Records for processing: Begin
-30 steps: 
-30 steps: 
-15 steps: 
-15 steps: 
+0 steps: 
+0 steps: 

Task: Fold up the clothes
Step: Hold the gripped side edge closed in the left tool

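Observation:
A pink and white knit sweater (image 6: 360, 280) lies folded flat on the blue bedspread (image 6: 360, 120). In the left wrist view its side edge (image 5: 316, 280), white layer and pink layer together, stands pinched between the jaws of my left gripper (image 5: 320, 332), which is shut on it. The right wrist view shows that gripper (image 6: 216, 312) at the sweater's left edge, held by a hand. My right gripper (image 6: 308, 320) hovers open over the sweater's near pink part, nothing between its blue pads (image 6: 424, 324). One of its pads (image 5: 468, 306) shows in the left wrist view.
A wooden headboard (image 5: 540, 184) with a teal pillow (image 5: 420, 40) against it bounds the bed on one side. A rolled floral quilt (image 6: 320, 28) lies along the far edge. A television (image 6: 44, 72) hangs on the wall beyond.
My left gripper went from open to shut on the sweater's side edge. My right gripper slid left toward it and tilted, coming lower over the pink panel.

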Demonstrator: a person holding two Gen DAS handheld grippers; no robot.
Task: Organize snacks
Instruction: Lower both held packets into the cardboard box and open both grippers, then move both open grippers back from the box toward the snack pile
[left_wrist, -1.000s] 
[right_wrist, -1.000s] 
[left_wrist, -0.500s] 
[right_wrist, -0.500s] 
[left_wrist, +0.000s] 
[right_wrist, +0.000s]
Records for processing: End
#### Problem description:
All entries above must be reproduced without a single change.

#### Answer below:
-30 steps: 
-30 steps: 
-15 steps: 
-15 steps: 
+0 steps: 
+0 steps: 

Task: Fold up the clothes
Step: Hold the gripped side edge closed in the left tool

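Observation:
A pink and white knit sweater (image 6: 360, 280) lies folded flat on the blue bedspread (image 6: 360, 120). In the left wrist view its side edge (image 5: 316, 280), white layer and pink layer together, stands pinched between the jaws of my left gripper (image 5: 320, 332), which is shut on it. The right wrist view shows that gripper (image 6: 216, 312) at the sweater's left edge, held by a hand. My right gripper (image 6: 308, 320) hovers open over the sweater's near pink part, nothing between its blue pads (image 6: 424, 324). One of its pads (image 5: 468, 306) shows in the left wrist view.
A wooden headboard (image 5: 540, 184) with a teal pillow (image 5: 420, 40) against it bounds the bed on one side. A rolled floral quilt (image 6: 320, 28) lies along the far edge. A television (image 6: 44, 72) hangs on the wall beyond.
My left gripper went from open to shut on the sweater's side edge. My right gripper slid left toward it and tilted, coming lower over the pink panel.
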
Demonstrator: a person holding two Gen DAS handheld grippers; no robot.
Task: Organize snacks
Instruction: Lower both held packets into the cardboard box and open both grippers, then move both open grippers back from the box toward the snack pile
[left_wrist, -1.000s] 
[right_wrist, -1.000s] 
[left_wrist, -0.500s] 
[right_wrist, -0.500s] 
[left_wrist, +0.000s] 
[right_wrist, +0.000s]

No other output belongs with this exercise.